Q & A with WLA
Q: What is your early inspiration of doing science?
A: I became interested in science because of my curiosity and love for the environment. I decided to be a scientist when they cloned the sheep in 1996 (I was in high school).
Q: Do you have any scientific hero(es)? If so, how did he/she inspire you?
A: I admire the people who pursuit science despite hurdles and lack of role models. For example, women who studied science even when they were banned to do so. Those who were told that they couldn’t do it but did it anyway.
Q: What is the best advice that you have received?
A: To separate my personal life from my work life. It has helped me not to take criticism of my work as criticism towards me as a person. I can always improve the work I do, and I know that the quality of a grant or paper I write has nothing to do with my worth as a person.
Q: What is your greatest achievement so far?
A: I am proud to have become a professor and lead a major research group funded by NIH in the United States, even when I was not born nor studied in this country. Being born in a low-class family in a third world country, my odds of becoming a professor in any country were very low. To have achieved that in the states is a major accomplishment. I am where I am because I worked hard and because people believed in me and gave me opportunities and scholarships.

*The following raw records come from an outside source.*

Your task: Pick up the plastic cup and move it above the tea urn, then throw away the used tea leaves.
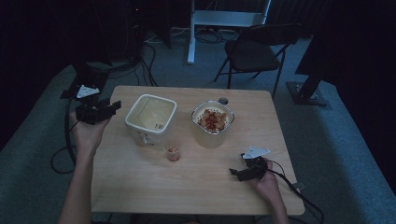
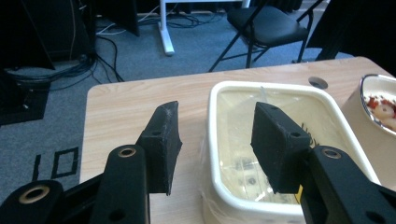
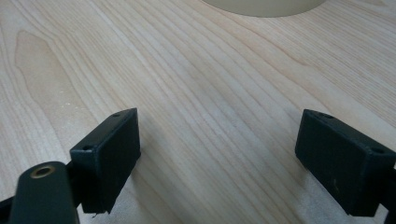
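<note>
Nothing looks started: both grippers, left [image 1: 99,111] and right [image 1: 246,171], hold nothing, fingers wide apart, the tub [image 1: 150,117] empty, the bowl [image 1: 212,123] full.

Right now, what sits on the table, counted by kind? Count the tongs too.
Square cream containers: 2, an empty one and one holding food
Small cup with reddish contents: 1
Tongs, both open: 2, left held above the table's left edge, right low over the table
Total: 5
</note>
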The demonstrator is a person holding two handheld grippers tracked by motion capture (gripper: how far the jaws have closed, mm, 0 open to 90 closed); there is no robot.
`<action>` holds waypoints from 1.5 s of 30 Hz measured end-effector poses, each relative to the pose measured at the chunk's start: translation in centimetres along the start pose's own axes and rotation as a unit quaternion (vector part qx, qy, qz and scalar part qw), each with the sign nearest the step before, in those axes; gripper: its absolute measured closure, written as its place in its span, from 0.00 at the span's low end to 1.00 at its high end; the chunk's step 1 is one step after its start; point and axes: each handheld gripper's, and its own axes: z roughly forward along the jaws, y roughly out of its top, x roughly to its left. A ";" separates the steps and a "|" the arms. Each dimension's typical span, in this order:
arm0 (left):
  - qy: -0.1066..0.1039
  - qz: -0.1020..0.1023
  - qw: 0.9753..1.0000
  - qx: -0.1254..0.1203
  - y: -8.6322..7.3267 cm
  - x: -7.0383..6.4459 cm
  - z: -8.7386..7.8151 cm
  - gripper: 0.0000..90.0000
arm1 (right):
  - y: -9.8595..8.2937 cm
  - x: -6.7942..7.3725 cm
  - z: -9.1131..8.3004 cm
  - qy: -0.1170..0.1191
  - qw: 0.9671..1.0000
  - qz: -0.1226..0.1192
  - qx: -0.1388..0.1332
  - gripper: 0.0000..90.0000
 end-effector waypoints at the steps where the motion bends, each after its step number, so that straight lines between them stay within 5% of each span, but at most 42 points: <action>1: 0.000 0.004 1.000 0.003 -0.1 -0.2 0.1 0.58 | 0.0 -0.1 0.0 -0.004 1.000 0.003 0.000 0.15; 7: -0.011 0.022 1.000 0.002 -1.4 -2.0 0.4 0.56 | 0.2 -0.1 0.2 -0.011 1.000 0.010 0.000 0.14; 16: -0.060 0.052 0.997 -0.012 -4.7 -6.1 0.1 0.56 | 0.2 -0.1 0.2 -0.015 1.000 0.014 0.000 0.15; 18: -0.084 0.052 0.995 -0.028 -6.0 -7.6 -0.7 0.55 | 0.2 -0.1 0.2 -0.016 1.000 0.015 -0.001 0.15; 25: -0.113 0.078 0.990 -0.030 -9.8 -11.3 -1.2 0.49 | 0.2 -0.1 0.2 -0.015 1.000 0.014 0.000 0.15; 30: -0.135 0.078 0.988 -0.010 -12.1 -12.7 0.8 0.43 | 0.2 -0.1 0.2 -0.015 1.000 0.014 0.000 0.15; 36: -0.126 0.086 0.988 0.027 -14.1 -13.6 4.5 0.37 | 0.2 -0.1 0.2 -0.015 1.000 0.015 0.000 0.15; 45: -0.127 0.099 0.986 0.031 -14.3 -14.5 7.5 0.34 | 0.2 -0.1 0.2 -0.015 1.000 0.014 0.000 0.15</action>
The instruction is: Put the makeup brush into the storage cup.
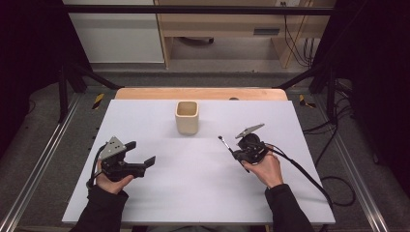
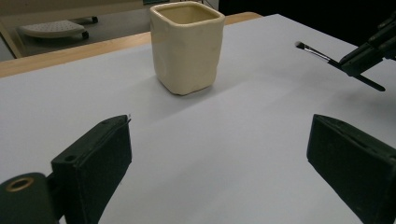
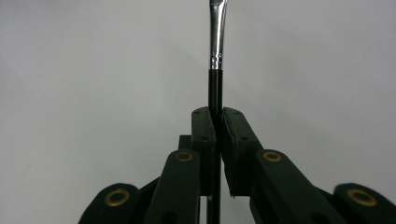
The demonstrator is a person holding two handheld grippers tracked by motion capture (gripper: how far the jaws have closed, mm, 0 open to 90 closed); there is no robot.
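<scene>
One paintbrush [image 1: 226, 145] sits clamped by its black handle between the fingers of the right gripper [image 1: 240, 155], bristle end pointing forward and to the left, raised off the white bench [image 1: 193, 193]; in the right gripper view the two pads press together on the handle just below the metal ferrule, with the tip [image 3: 217, 9] running out past them. Holding it this far down the shaft leaves the working end free, which looks suited to steering it into the cream cup [image 1: 186, 117] that stands upright and open-mouthed near the far middle of the bench, well apart from the brush tip. The right hand [image 1: 266, 169] grips from below and behind, wrist low, gripper tilted up. The left gripper [image 1: 140, 157] hangs over the near left of the bench, its fingers [image 2: 93, 163] wide apart with nothing between them, aimed toward the cup, probably ready to steady it. The left hand [image 1: 111, 181] cradles it from underneath, forearm coming in from the near edge.
</scene>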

Q: What is your research goal?
A: My research goal is to generate personalized therapeutics for lung disease in women. My laboratory studies the molecular mechanisms involved in asthma and COPD in women, and how female sex hormones influence lung disease development and progression throughout life.
Q: What is the best part of your job?
A: The best part of my job is to work with people from may science backgrounds, countries of origin, ages, and racial/ethnic groups. I enjoy mentoring individuals and helping my trainees achieve their professional goals.
Q: Would you like to share with us some of your unforgettable experience?
A: Studying science has brought me many benefits. I was able to travel outside of my country (which most of my family members never did). I met people that were very different than me and learned a lot along the way. I gained knowledge that I now share with others, students, community members, friends. I became a dual citizen and science “ambassador” in more than one language. I am proud of what science has brought to my life and I am excited for what the future will bring.